Exercise description:
Return the whole listing, keeping every character the same.

╭──

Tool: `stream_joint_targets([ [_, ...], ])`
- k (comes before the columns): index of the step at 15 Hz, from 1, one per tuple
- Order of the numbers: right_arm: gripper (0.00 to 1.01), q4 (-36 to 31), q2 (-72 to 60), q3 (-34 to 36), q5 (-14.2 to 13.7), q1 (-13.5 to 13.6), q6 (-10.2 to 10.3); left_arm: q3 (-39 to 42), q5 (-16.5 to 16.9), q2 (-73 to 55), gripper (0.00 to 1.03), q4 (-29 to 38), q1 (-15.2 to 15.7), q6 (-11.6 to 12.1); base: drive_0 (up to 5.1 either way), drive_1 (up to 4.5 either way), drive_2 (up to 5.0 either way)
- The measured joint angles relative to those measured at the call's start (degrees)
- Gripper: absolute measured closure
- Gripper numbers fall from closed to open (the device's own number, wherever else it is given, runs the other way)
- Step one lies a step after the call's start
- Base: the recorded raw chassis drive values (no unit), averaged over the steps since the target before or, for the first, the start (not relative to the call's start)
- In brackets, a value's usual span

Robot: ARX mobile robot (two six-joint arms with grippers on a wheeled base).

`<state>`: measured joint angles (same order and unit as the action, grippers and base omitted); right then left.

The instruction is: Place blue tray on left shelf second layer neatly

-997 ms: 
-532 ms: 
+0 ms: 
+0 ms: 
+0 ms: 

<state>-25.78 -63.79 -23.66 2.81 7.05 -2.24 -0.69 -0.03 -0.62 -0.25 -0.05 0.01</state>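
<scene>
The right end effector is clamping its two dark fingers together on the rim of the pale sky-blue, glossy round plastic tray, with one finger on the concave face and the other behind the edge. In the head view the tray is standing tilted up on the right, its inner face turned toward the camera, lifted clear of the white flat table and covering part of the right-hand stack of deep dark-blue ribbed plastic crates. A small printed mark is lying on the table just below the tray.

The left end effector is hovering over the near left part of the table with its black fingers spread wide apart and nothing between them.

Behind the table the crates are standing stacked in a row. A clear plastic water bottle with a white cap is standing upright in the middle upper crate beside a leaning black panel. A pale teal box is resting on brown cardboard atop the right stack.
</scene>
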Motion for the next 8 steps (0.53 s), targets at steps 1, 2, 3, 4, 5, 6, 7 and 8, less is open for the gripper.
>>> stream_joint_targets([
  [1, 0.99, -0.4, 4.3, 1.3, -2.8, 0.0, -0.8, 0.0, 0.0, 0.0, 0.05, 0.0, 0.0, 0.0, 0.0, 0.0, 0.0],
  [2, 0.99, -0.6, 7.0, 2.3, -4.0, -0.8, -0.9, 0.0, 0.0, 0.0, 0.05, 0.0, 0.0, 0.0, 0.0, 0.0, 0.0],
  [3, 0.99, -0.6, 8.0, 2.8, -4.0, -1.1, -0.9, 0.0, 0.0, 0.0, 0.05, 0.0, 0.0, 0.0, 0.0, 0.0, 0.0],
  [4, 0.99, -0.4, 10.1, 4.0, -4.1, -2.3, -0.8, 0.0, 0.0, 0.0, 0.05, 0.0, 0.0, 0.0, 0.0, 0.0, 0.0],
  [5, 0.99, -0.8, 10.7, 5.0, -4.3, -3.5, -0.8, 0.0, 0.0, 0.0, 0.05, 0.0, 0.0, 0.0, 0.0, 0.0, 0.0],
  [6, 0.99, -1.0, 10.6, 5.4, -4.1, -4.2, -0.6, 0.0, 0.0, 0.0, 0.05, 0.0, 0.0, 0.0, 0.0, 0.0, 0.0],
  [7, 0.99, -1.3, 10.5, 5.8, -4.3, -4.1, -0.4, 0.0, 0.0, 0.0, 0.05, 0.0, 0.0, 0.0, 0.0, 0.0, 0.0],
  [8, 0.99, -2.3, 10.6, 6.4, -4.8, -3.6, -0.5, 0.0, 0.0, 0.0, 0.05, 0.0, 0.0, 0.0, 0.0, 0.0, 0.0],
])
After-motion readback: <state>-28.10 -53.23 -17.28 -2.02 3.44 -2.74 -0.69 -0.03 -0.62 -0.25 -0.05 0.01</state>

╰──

Task output:
Tool: `stream_joint_targets([ [_, ...], ])`
- k (comes before the columns): index of the step at 15 Hz, from 1, one per tuple
- Order of the numbers: right_arm: gripper (0.00 to 1.01), q4 (-36 to 31), q2 (-72 to 60), q3 (-34 to 36), q5 (-14.2 to 13.7), q1 (-13.5 to 13.6), q6 (-10.2 to 10.3); left_arm: q3 (-39 to 42), q5 (-16.5 to 16.9), q2 (-73 to 55), gripper (0.00 to 1.03), q4 (-29 to 38), q1 (-15.2 to 15.7), q6 (-11.6 to 12.1); base: drive_0 (up to 5.1 either way), drive_1 (up to 4.5 either way), drive_2 (up to 5.0 either way)
- The measured joint angles relative to those measured at the call's start (degrees)
- Gripper: absolute measured closure
- Gripper numbers fall from closed to open (the device's own number, wherever else it is given, runs the other way)
- Step one lies a step after the call's start
- Base: the recorded raw chassis drive values (no unit), averaged over the steps since the target before or, for the first, the start (not relative to the call's start)
- In brackets, a value's usual span

Robot: ARX mobile robot (two six-joint arms with grippers on a wheeled base).

`<state>`: measured joint angles (same order and unit as the action, grippers and base omitted); right then left.

The instruction is: Place blue tray on left shelf second layer neatly

-997 ms: 
-532 ms: 
+0 ms: 
+0 ms: 
+0 ms: 

<state>-25.78 -63.79 -23.66 2.81 7.05 -2.24 -0.69 -0.03 -0.62 -0.25 -0.05 0.01</state>
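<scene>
The right end effector is clamping its two dark fingers together on the rim of the pale sky-blue, glossy round plastic tray, with one finger on the concave face and the other behind the edge. In the head view the tray is standing tilted up on the right, its inner face turned toward the camera, lifted clear of the white flat table and covering part of the right-hand stack of deep dark-blue ribbed plastic crates. A small printed mark is lying on the table just below the tray.

The left end effector is hovering over the near left part of the table with its black fingers spread wide apart and nothing between them.

Behind the table the crates are standing stacked in a row. A clear plastic water bottle with a white cap is standing upright in the middle upper crate beside a leaning black panel. A pale teal box is resting on brown cardboard atop the right stack.
</scene>
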Motion for the next 8 steps (0.53 s), targets at steps 1, 2, 3, 4, 5, 6, 7 and 8, less is open for the gripper.
>>> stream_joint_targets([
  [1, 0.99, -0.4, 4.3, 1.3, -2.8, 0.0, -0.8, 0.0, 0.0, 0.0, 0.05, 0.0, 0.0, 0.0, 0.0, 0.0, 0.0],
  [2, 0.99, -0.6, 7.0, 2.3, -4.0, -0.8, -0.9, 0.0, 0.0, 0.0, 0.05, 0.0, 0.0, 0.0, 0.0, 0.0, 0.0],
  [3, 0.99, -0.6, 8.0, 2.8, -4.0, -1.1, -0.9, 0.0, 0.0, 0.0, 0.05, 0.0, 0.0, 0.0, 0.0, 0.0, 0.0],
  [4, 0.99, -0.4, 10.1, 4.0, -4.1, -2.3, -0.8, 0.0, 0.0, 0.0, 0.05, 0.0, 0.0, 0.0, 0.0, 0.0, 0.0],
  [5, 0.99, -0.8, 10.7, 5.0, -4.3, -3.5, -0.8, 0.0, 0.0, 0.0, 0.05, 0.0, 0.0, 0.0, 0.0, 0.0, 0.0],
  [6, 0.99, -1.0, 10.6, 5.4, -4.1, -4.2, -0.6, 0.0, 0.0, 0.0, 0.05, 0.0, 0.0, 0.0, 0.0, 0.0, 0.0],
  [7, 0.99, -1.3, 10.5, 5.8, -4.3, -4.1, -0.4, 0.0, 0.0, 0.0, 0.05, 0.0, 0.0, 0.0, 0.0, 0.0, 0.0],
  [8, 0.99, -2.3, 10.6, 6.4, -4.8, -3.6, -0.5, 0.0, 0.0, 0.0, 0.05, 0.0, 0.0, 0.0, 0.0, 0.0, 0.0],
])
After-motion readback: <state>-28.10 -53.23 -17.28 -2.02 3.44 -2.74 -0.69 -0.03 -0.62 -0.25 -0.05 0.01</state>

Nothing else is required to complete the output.